The mean shows that recycled questions occur slightly less than 6% of the time, so there is not likely much benefit to spending time studying old questions.

In [20]:
question_overlap = []
terms_used = set()

jeopardy = jeopardy.sort_values('Air Date')

for i, row in jeopardy.iterrows():
    split_question = row['clean_question'].split()
    split_question = [q for q in split_question if len(q) > 5]
    match_count = 0
    for word in split_question:
        if word in terms_used:
            match_count += 1
    for word in split_question:
        terms_used.add(word)
    if len(split_question) > 0:
        match_count /= len(split_question)
    question_overlap.append(match_count)
jeopardy["question_overlap"] = question_overlap

jeopardy["question_overlap"].mean()



0.6877234805400583

We see that terms do often reoccur, approximately 70% of the time. This is worth considering, however there are a lot of terms.

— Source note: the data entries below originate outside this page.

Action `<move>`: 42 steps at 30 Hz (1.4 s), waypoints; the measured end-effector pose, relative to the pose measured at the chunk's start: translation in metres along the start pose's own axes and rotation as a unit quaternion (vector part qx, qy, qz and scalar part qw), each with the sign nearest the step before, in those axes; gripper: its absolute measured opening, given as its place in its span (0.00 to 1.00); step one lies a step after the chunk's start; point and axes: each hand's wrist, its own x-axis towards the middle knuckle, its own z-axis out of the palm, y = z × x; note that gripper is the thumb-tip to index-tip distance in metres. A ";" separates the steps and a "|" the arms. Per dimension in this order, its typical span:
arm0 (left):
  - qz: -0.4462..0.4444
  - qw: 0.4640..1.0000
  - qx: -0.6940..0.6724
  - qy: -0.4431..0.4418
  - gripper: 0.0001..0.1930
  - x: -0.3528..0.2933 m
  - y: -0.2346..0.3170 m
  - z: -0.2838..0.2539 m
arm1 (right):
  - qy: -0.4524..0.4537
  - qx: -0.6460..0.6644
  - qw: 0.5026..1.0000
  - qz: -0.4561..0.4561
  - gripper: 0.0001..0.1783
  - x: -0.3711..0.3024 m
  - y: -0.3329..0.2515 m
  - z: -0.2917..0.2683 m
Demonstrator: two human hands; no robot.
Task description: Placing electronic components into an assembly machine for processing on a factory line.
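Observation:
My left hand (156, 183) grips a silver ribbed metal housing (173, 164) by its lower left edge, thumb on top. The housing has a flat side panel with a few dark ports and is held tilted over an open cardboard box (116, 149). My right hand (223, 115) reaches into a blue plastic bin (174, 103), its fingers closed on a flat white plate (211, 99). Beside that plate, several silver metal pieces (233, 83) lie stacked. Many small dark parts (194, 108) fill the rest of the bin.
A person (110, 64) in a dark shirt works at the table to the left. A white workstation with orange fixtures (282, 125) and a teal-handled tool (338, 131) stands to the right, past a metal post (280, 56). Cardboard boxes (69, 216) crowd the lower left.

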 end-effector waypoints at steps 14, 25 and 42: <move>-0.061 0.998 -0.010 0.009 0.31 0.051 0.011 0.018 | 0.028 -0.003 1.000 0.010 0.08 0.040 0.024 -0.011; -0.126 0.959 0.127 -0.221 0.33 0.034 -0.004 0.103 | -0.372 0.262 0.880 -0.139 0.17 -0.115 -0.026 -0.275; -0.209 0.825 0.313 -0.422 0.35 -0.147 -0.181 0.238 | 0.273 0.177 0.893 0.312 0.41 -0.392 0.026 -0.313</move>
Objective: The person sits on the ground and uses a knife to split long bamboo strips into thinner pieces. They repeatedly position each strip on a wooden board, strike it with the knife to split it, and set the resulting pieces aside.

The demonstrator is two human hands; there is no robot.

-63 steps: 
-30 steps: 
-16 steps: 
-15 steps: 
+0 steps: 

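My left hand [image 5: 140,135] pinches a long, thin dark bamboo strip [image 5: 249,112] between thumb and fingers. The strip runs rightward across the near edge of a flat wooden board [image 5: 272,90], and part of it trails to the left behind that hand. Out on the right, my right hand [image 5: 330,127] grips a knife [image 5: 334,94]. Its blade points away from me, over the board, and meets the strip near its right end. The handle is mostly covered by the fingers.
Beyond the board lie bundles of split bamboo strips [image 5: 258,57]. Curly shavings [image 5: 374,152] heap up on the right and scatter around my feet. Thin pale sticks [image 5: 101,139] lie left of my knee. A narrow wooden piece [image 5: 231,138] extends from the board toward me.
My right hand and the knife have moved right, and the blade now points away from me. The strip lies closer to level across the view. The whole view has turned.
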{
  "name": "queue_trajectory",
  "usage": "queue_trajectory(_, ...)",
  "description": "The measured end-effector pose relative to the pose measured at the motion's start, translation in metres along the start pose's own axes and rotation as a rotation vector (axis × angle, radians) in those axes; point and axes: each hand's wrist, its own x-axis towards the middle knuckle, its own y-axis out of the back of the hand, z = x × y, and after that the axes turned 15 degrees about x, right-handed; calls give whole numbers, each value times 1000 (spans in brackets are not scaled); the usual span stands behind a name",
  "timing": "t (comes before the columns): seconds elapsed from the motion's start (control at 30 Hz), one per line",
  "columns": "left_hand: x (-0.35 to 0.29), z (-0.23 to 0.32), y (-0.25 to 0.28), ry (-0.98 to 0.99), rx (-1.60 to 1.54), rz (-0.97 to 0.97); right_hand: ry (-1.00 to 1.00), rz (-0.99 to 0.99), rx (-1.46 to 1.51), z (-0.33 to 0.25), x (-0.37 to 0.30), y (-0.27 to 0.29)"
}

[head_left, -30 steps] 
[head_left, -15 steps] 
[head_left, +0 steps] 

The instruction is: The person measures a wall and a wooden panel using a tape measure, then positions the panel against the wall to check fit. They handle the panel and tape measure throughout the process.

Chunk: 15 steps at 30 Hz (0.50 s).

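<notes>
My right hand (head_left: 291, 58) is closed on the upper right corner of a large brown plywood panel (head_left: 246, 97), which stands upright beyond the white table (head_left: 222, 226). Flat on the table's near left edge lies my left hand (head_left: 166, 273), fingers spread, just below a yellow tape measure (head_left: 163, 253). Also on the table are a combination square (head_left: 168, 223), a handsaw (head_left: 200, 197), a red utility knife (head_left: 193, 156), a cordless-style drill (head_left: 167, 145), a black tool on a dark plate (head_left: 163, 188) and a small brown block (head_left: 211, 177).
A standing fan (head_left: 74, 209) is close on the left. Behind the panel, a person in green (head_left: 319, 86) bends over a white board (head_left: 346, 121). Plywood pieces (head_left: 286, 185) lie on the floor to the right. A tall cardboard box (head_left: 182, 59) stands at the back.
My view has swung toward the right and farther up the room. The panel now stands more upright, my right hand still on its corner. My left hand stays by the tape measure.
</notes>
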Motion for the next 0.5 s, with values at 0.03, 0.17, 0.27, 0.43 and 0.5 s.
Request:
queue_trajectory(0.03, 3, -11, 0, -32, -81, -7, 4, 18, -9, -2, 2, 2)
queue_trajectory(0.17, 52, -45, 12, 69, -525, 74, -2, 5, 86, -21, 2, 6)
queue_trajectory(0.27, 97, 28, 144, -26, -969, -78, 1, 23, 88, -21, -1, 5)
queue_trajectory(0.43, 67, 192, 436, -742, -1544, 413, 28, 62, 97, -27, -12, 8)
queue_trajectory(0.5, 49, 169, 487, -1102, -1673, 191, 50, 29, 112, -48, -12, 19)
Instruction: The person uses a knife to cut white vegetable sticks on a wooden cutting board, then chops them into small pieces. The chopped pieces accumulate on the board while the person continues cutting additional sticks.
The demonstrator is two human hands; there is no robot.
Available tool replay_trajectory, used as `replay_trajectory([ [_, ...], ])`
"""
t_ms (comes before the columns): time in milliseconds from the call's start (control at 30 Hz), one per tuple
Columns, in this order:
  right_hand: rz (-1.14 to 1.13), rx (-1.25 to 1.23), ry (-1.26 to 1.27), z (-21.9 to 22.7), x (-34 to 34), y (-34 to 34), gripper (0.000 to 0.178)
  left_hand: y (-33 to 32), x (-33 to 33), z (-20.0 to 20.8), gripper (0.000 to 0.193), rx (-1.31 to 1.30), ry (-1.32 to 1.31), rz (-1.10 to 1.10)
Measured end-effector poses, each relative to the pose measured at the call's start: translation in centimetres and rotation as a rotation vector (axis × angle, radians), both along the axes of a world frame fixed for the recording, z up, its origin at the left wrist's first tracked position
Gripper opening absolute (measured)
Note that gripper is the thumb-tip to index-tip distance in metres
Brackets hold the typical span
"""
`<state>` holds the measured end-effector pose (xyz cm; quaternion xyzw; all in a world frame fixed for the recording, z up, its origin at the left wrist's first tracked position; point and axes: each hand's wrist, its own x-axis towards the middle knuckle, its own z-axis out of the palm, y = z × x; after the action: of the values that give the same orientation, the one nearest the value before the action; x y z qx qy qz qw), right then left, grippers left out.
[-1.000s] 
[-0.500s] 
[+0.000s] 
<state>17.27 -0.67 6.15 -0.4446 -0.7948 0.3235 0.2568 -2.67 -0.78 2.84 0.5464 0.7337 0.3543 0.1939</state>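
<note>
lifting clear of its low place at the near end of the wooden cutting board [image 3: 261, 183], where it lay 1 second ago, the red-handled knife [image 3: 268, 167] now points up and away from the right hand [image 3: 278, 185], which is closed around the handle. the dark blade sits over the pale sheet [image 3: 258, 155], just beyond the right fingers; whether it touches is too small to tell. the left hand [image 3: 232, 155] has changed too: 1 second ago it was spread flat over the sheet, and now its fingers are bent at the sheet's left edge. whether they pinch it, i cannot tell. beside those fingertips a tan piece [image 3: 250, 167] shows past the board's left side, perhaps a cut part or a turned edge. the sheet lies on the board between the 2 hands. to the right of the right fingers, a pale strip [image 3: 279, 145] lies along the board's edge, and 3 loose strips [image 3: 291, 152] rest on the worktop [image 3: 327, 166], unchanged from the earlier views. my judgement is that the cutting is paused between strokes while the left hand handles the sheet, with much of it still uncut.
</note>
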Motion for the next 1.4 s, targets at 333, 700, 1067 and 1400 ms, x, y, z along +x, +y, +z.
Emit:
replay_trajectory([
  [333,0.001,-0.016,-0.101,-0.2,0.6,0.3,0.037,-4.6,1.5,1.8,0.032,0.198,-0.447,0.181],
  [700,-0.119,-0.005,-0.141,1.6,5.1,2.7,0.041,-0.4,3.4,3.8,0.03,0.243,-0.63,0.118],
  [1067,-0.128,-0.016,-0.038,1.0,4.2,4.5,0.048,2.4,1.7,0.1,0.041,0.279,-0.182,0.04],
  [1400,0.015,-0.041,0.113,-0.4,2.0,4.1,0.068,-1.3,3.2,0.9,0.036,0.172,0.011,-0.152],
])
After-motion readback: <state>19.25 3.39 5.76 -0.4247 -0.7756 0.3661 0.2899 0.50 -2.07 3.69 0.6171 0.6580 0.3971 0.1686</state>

Let's narrow this terms list down to ones that only reoccur between high value questions so we get more value out of each terms we study.

In [22]:
def clean_value(val):
    value = 0
    if val['clean_value'] > 800:
        value = 1
    return value

jeopardy["high_value"] = jeopardy.apply(clean_value, axis=1)
            

In [23]:
def count_usage(term):
    low_count = 0
    high_count = 0
    for i, row in jeopardy.iterrows():
        if term in row["clean_question"].split(" "):
            if row["high_value"] == 1:
                high_count += 1
            else:
                low_count += 1
    return high_count, low_count

In [24]:
from random import choice

terms_used_list = list(terms_used)
comparison_terms = [choice(terms_used_list) for _ in range(10)]

observed_expected = []

for term in comparison_terms:
    observed_expected.append(count_usage(term))

observed_expected

[(0, 1),
 (4, 10),
 (1, 0),
 (1, 0),
 (0, 1),
 (1, 0),
 (1, 5),
 (9, 23),
 (0, 2),
 (1, 0)]

In [25]:
from scipy.stats import chisquare
import numpy as np

high_value_count = jeopardy[jeopardy["high_value"] == 1].shape[0]
low_value_count = jeopardy[jeopardy["high_value"] == 0].shape[0]

chi_squared = []
for obs in observed_expected:
    total = sum(obs)
    total_prop = total / jeopardy.shape[0]
    high_value_exp = total_prop * high_value_count
    low_value_exp = total_prop * low_value_count
    
    observed = np.array([obs[0], obs[1]])
    expected = np.array([high_value_exp, low_value_exp])
    chi_squared.append(chisquare(observed, expected))

chi_squared

[Power_divergenceResult(statistic=0.401962846126884, pvalue=0.5260772985705469),
 Power_divergenceResult(statistic=6.846341565692304e-05, pvalue=0.993398169235444),
 Power_divergenceResult(statistic=2.487792117195675, pvalue=0.11473257634454047),
 Power_divergenceResult(statistic=2.487792117195675, pvalue=0.11473257634454047),
 Power_divergenceResult(statistic=0.401962846126884, pvalue=0.5260772985705469),
 Power_divergenceResult(statistic=2.487792117195675, pvalue=0.11473257634454047),
 Power_divergenceResult(statistic=0.42281054506129573, pvalue=0.515537958129453),
 Power_divergenceResult(statistic=0.0046720966866029695, pvalue=0.9455048440167843),
 Power_divergenceResult(statistic=0.803925692253768, pvalue=0.3699222378079571),
 Power_divergenceResult(statistic=2.487792117195675, pvalue=0.11473257634454047)]

# Chi_Squared Results

There was no significant difference in the usage between high value and low value rows. We are unable to show that high or low value terms are more likely to reoccur in jeopardy questions.